En el centro del disco está la zona donde a muchos les entra la duda existencial: “¿esto es lo que yo quería?”. Porque aquí Gaga se mete más de lleno en el disco-funk, en el brillo, en la pista como lugar de identidad más que como simple baile. “Vanish Into You” es melancolía disfrazada de lujazo disco, y “Zombieboy” es una fiesta que, si la escuchas con la información en la mano, tiene esa capa fantasma de homenaje (celebrar el desfase como forma de duelo). “Killah”, en cambio, es el tema que te descoloca a la primera y te gana a la tercera: sucio, glam, con un punto de Prince pasado por un laboratorio industrial, y con una ambición de producción que se nota en cómo se permite mutar dentro de la propia canción. Es de esos cortes que confirman que Gaga, cuando quiere, sigue jugando en una liga donde el pop no es solo estribillo: es puesta en escena sonora.

¿Hay relleno? En un disco así, siempre hay “temas menores”, pero MAYHEM juega la carta más peligrosa: incluso los tracks menos imprescindibles están tan bien resueltos que cuesta llamarlos “skip”. “Don’t Call Tonight” y “How Bad Do U Want Me” pueden sentirse más convencionales, pero funcionan. Y el detalle importante: la voz. Gaga suena segura. No está en modo “demostración vocal para que me respeten”, sino en modo “sé lo que tengo y lo uso como me da la gana”. Esa seguridad es, quizá, el verdadero regreso a la forma: no al sonido de 2009, sino a la actitud de una artista que no pide permiso.

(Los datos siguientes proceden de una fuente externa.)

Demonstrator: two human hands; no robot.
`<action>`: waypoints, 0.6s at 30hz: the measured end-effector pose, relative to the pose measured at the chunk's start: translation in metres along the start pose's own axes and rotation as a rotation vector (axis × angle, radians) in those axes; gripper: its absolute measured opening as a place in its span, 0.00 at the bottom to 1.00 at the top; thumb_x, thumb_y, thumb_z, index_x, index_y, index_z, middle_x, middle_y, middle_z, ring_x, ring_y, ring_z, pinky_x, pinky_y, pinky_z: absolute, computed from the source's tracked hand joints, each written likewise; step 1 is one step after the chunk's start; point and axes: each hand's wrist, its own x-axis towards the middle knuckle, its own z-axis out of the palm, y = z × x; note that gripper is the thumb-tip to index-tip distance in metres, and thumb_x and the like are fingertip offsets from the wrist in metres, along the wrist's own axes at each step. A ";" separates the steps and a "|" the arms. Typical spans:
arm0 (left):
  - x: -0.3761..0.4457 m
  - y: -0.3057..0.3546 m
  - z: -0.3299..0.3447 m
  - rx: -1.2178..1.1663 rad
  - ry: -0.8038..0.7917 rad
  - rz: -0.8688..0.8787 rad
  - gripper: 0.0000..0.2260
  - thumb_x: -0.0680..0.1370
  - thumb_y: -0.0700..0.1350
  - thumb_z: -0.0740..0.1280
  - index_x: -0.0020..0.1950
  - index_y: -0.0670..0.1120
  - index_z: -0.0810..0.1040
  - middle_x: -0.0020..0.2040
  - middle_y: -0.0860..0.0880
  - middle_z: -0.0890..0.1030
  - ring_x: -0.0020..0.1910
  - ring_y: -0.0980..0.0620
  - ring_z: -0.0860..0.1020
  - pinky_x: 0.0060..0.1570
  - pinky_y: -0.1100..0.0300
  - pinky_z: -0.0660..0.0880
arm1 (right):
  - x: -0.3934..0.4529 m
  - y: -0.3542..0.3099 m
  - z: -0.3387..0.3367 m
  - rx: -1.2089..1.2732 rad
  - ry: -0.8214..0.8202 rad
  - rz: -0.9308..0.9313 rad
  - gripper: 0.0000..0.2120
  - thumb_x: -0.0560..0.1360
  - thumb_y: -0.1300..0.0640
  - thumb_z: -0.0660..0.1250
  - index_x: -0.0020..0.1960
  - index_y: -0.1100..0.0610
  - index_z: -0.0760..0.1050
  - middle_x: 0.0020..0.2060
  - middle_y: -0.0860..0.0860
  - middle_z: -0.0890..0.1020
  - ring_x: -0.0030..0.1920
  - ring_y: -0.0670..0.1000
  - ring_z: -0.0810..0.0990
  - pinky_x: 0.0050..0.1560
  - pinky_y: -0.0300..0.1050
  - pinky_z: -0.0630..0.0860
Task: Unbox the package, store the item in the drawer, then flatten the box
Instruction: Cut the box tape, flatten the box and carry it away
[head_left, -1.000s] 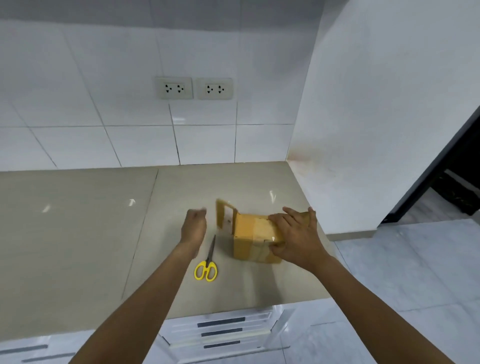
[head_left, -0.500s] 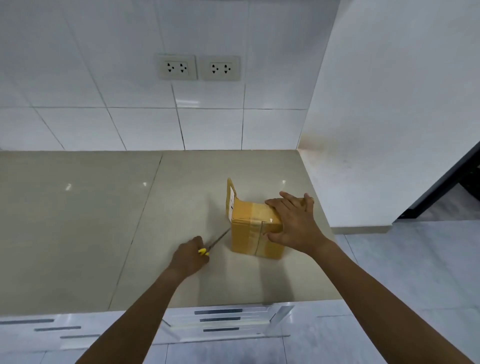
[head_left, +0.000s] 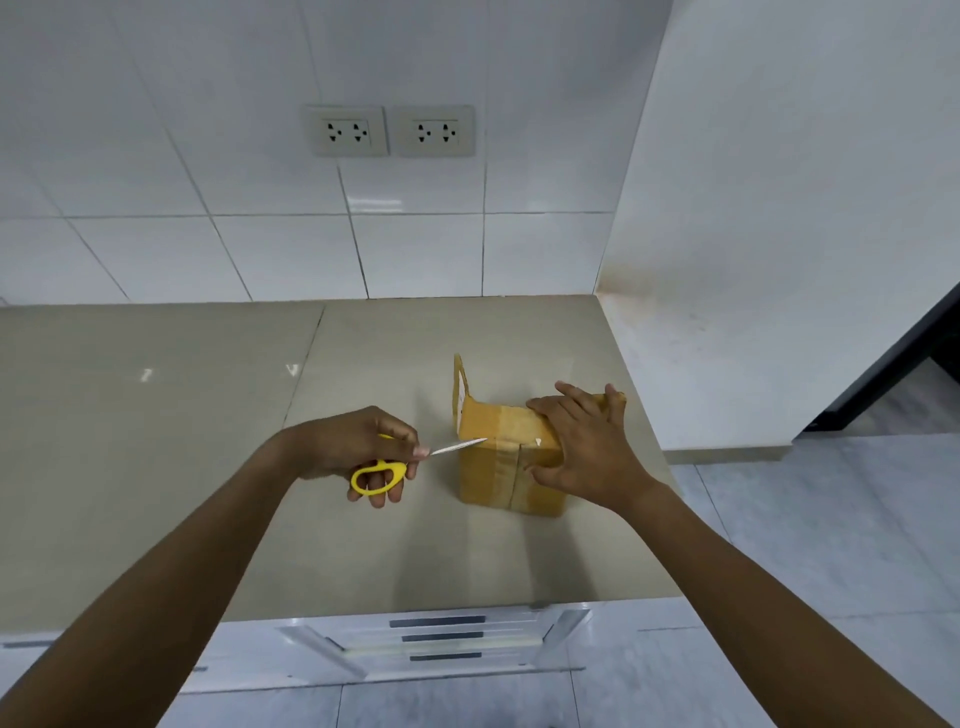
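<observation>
A small brown cardboard box (head_left: 493, 473) wrapped in tape stands on the beige counter (head_left: 208, 441), near its right end. One flap sticks up at the box's left side. My right hand (head_left: 582, 441) lies flat over the box's top and right side, holding it down. My left hand (head_left: 363, 452) grips yellow-handled scissors (head_left: 382, 475); their blades point right and the tip touches the box's top left edge. A drawer (head_left: 441, 639) with dark handle slots sits under the counter's front edge, pulled slightly out.
A white tiled wall with two double sockets (head_left: 389, 130) runs behind the counter. A white side wall (head_left: 779, 208) bounds the counter on the right. Grey floor tiles (head_left: 831, 545) lie to the right, with a dark doorway (head_left: 914, 364) beyond.
My left hand went down to the scissors on the counter, picked them up and brought the blade tip to the box's top edge. My right hand stayed on the box.
</observation>
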 end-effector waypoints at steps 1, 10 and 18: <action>0.003 0.000 -0.003 -0.002 -0.009 -0.006 0.17 0.75 0.57 0.68 0.42 0.43 0.80 0.37 0.38 0.83 0.30 0.45 0.81 0.24 0.62 0.73 | 0.000 0.000 0.000 0.000 0.001 -0.001 0.36 0.64 0.36 0.68 0.68 0.48 0.67 0.64 0.44 0.74 0.75 0.50 0.60 0.72 0.67 0.46; 0.026 0.009 -0.002 0.016 -0.089 0.001 0.18 0.73 0.60 0.70 0.42 0.44 0.80 0.37 0.39 0.83 0.30 0.47 0.81 0.24 0.62 0.73 | 0.000 -0.001 0.002 0.008 -0.003 0.003 0.36 0.63 0.36 0.67 0.68 0.48 0.66 0.65 0.45 0.74 0.75 0.50 0.60 0.72 0.65 0.44; 0.048 0.024 0.021 0.080 0.009 0.107 0.16 0.73 0.58 0.71 0.40 0.45 0.80 0.38 0.41 0.85 0.33 0.44 0.84 0.25 0.62 0.75 | -0.004 0.005 0.000 0.002 0.017 0.015 0.35 0.64 0.38 0.69 0.67 0.49 0.67 0.64 0.46 0.74 0.75 0.50 0.60 0.73 0.65 0.45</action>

El tramo final es donde se ve el conflicto entre concepto y mercado, y donde el disco se vuelve más discutible según el oyente. Encerrar varias baladas hacia el final tiene sentido como estructura, pero también abre el debate sobre “Die With a Smile”: como canción es enorme en su propio universo, pero dentro de MAYHEM siempre habrá quien la sienta como apéndice estratégico. Aun así, el álbum insiste en su coherencia temática: amor, fama, identidad, deseo, exceso, dualidad. Si lo que se cuenta es “vivir con el monstruo”, tiene lógica que el cierre busque una luz rara, una tregua, aunque no sea la parte más excitante del viaje.

Y ahí está la clave: MAYHEM no es el disco industrial definitivo que algunos quisieron imaginar. Es algo más interesante (y más Gaga): una reconciliación con su propio legado pop sin convertirse en museo. Toma ADN de The Fame, de Born This Way, de ARTPOP y de Chromatica, y lo empaqueta con producción actual y un pulso compositivo que rara vez se derrumba. Es un álbum que puede decepcionar solo si ibas buscando que Gaga fuese una sola cosa. Pero si aceptas el juego, MAYHEM se convierte en un argumento convincente: Gaga sigue siendo relevante porque, por fin, parece no tenerle miedo a serlo sin justificarse.